Empezó cuando aun era pequeña. Mi regalo de cumpleaños aquel año fue un gato. Según pasaban los días, comprobé que al gato le ocurría algo curioso. En dos puntos del lomo le empezaron a salir dos bultos, que con el tiempo se convirtieron en dos pequeñas alas. No seas ingenuo, los gatos no vuelan. Pero mi gato tenía alas. Intenté hacerle ver a mi madre que el gato era peculiar; ella se limitaba a responder "sí, es un gato muy especial", mientras seguía haciendo su trabajo. Ser madre soltera no debió ser fácil.
Comprendí que solo yo podía ver aquellas alas, por lo tanto, debía ser tan especial como el gato. Este descubrimiento me alegró.
Unos años después, el gato murió, y con él sus alas.
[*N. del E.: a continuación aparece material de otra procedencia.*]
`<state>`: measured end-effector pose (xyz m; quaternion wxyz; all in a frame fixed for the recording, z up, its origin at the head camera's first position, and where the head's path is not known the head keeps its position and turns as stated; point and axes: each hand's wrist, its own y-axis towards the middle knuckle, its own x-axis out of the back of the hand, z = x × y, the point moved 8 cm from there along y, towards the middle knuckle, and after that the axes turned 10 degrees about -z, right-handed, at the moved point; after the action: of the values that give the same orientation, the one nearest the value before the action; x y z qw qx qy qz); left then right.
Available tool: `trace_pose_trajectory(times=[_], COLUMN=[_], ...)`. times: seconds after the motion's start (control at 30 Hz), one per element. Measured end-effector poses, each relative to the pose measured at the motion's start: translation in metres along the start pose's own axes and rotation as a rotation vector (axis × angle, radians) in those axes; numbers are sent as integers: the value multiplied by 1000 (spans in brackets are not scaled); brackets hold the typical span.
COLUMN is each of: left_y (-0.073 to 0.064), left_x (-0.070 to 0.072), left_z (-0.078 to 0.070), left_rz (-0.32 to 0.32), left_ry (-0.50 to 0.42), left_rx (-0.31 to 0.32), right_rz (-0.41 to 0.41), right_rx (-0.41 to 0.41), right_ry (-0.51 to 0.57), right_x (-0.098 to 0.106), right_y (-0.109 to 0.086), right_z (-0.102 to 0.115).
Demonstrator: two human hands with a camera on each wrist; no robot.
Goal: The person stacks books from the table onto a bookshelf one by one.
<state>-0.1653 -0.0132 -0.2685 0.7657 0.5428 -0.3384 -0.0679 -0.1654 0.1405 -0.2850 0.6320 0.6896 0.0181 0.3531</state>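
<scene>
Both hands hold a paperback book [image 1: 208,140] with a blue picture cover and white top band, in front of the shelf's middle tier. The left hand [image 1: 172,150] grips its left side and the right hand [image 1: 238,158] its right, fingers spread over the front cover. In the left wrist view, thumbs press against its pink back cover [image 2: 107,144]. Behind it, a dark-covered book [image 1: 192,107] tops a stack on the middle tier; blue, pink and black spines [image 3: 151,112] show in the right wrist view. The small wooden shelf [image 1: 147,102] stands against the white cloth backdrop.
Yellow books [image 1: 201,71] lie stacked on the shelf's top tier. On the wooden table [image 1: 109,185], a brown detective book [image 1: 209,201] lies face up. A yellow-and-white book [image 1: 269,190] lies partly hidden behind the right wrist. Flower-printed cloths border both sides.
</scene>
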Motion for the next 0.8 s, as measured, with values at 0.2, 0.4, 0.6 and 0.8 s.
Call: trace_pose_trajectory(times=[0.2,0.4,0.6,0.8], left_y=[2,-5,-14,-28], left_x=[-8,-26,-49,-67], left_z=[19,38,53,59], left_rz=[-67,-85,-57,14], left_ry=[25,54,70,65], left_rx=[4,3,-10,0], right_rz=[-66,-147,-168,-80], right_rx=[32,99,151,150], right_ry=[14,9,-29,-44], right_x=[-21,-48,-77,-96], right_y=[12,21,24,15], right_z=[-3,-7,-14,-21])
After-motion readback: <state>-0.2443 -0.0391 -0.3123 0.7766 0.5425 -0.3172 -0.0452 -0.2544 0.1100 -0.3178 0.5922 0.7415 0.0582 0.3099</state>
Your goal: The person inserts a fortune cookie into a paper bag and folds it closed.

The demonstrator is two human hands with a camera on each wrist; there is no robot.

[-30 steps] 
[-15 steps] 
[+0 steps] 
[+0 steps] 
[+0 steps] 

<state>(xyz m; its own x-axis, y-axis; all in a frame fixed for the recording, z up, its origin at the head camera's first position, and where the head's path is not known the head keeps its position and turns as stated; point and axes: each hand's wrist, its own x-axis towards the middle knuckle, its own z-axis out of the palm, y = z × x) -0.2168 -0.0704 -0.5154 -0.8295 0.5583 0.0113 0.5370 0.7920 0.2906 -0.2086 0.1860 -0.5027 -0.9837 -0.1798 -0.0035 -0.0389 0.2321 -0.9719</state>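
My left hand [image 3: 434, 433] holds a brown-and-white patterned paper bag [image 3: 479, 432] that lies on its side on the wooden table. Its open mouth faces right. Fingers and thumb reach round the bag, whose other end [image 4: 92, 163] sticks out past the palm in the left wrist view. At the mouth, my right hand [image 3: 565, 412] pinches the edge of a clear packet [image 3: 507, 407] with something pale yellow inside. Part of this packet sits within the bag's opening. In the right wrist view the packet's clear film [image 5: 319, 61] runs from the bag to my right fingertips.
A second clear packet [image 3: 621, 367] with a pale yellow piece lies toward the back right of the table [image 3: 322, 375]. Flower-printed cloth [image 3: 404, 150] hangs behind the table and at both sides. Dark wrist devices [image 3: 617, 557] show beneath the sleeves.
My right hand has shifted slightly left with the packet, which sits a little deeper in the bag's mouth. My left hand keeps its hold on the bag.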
Pero apareció una sombra, permanentemente en la periferia de mi visión, no importaba cuán rápido moviera la cabeza, nunca conseguía verla. Le preguntaba a mi madre qué era aquello oscuro de la esquina, pero aseguraba que no había nada. Sospeché que mi madre estaba confundida, debía ser fruto del cansancio acumulado.
Una noche de otoño, aquella sombra se cernió sobre mi, envolviéndome, me asfixiaba. Grité. Desde urgencias fui derivada a la planta de psiquiatría. Al leer el rótulo de la puerta acudieron a mi mente imágenes de tantas películas que decían representar un psiquiátrico, llenas de gritos y agujas. Sin embargo, la única que gritaba allí era yo. Así comenzó mi hospitalización en la planta de psiquiatría, escandalosa y plagada de miedos.
Unos días más tarde, mientras leía un cartel sobre la importancia de hablar sobre la salud mental, apareció Lucía, dicharachera, sonriente y con mucha imaginación. Le pregunté por qué estaba hospitalizada. Sufría depresión. "No se te nota", le dije. Me reveló que la mayoría de las enfermedades mentales son invisibles. Allí conocí a muchas personas ingresadas, cada una luchaba su batalla particular en su cerebro, pero todos ellos ayudaron a derribar prejuicios sobre las enfermedades mentales que ni siquiera sabía que tenía.
Comencé a tomar unas pastillas de color amarillo pálido. Albergaba dudas sobre si aquello tan pequeño podría acabar con la sombra que me perseguía. Después de todo, aquella sombra para mí era real, aunque nadie más la viera. ¿Cómo podría la pastilla saber qué hacer y a dónde ir? Descubrí que la sombra se iba haciendo más y más pequeña, hasta que se redujo a una masa oscura a nivel del suelo.
Me dieron el alta, y Lucía y yo seguimos siendo amigas muchos años. Supongo que actuábamos como terapeutas la una de la otra al compartir nuestras experiencias y miedos, de esta forma era más fácil tomar perspectiva de la realidad.
Hace unos minutos me ha llamado. Dice que la vida se le estaba haciendo demasiado cuesta arriba y tenía que volver a ingresar. Le he contestado que estaría esperándola a una llamada de distancia. Que juntas exprimiríamos nuestras vidas, aunque las enfermedades mentales se empeñaran en exprimirnos a nosotras.